→ Work task
Report how many lines of the entries below contain the word "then", and nothing more.

→ Data for this exercise
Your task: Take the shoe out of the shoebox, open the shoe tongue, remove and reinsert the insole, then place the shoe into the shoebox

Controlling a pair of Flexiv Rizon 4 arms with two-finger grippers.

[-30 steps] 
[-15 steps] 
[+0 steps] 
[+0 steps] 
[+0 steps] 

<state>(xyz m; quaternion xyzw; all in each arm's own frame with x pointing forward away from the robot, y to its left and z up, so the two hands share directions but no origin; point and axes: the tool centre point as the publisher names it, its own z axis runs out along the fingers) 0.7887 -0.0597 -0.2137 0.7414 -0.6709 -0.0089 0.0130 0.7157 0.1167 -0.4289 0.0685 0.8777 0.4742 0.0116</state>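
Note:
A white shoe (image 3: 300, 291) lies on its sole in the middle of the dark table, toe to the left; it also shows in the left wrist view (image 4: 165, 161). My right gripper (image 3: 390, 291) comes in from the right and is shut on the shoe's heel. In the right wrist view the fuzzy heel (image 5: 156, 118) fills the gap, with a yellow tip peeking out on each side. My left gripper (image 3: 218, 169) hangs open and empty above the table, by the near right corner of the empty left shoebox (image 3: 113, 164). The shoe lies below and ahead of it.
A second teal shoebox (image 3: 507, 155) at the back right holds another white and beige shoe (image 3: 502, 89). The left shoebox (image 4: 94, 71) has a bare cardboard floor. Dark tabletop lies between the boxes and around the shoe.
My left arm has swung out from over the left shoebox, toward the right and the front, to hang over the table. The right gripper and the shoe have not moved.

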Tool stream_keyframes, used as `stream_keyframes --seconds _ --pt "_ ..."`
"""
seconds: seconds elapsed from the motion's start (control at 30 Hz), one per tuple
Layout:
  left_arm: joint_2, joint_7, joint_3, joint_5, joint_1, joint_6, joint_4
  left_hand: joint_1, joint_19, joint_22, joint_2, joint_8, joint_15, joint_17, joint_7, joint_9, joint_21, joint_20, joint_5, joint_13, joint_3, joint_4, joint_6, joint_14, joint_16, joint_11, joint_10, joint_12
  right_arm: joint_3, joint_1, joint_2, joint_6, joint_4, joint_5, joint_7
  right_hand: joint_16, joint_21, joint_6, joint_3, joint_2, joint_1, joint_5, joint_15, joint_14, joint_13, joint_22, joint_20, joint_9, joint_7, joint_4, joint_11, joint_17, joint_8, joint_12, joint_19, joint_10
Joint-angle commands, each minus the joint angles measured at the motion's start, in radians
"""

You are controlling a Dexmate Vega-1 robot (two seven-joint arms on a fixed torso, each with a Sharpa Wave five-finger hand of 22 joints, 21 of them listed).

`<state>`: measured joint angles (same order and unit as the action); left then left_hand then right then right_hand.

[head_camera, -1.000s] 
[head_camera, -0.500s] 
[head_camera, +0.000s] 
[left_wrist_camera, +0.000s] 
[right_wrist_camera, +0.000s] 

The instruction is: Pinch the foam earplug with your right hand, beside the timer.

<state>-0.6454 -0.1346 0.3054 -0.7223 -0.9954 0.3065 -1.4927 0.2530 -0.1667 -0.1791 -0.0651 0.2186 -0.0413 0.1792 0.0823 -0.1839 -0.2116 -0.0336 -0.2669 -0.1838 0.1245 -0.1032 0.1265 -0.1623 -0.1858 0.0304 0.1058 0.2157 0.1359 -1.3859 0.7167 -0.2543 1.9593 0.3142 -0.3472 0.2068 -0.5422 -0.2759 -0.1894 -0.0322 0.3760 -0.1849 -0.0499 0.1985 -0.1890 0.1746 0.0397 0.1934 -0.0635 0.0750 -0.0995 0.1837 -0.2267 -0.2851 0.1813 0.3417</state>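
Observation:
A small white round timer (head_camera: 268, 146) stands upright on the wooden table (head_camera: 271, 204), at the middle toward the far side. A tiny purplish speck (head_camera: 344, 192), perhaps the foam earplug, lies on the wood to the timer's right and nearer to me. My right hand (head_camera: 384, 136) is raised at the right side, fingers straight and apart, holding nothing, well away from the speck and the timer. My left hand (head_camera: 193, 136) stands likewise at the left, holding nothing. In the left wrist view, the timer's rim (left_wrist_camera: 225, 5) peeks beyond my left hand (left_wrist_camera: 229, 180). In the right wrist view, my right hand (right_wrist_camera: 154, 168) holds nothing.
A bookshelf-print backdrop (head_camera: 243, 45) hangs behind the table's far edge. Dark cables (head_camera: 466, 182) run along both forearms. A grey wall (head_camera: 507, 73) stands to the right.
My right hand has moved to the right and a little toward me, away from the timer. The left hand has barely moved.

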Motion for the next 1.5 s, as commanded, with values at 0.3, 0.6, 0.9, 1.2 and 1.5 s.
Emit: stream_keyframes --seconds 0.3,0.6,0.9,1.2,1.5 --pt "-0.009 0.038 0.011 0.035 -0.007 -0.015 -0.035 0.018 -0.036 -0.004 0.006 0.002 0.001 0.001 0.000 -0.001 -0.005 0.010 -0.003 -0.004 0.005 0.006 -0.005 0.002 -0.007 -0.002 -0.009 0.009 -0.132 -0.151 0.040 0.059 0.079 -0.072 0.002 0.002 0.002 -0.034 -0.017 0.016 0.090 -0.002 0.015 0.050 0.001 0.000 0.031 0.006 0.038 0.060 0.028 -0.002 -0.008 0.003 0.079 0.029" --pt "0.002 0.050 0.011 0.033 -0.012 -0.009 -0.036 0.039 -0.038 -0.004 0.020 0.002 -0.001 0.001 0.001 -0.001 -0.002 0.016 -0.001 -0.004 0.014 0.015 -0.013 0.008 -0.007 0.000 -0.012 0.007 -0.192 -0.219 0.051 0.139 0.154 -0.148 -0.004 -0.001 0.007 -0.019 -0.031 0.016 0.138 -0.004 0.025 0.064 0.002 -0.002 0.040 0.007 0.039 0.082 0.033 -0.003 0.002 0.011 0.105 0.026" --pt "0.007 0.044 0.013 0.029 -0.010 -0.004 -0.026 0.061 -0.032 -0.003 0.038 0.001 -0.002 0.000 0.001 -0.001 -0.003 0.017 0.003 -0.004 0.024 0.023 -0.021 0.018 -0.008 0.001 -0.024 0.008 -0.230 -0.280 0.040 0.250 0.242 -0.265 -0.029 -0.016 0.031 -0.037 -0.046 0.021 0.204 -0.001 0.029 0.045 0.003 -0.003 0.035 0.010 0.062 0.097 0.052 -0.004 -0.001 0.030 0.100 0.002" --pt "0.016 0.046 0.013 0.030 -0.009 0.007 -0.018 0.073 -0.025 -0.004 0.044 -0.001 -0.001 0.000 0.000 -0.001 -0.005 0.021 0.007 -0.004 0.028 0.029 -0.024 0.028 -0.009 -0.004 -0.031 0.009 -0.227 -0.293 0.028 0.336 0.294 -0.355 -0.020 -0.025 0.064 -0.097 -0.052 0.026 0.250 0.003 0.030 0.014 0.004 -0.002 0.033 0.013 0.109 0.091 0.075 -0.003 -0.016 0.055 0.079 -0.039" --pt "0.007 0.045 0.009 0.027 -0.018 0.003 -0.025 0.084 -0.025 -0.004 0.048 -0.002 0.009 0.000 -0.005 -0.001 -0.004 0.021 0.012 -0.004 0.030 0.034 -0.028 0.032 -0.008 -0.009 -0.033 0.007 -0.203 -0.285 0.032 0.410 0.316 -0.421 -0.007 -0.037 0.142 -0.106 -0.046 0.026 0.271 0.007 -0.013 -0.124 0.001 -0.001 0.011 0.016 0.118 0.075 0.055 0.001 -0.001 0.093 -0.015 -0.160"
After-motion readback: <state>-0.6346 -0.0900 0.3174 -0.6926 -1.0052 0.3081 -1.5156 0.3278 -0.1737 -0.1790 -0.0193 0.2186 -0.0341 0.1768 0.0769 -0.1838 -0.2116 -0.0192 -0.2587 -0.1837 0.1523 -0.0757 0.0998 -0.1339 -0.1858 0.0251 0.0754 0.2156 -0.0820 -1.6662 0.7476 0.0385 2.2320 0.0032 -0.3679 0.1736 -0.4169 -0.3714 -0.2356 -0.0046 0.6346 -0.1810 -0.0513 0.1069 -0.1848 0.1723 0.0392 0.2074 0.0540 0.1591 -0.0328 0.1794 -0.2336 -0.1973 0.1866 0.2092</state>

→ Result of this task
2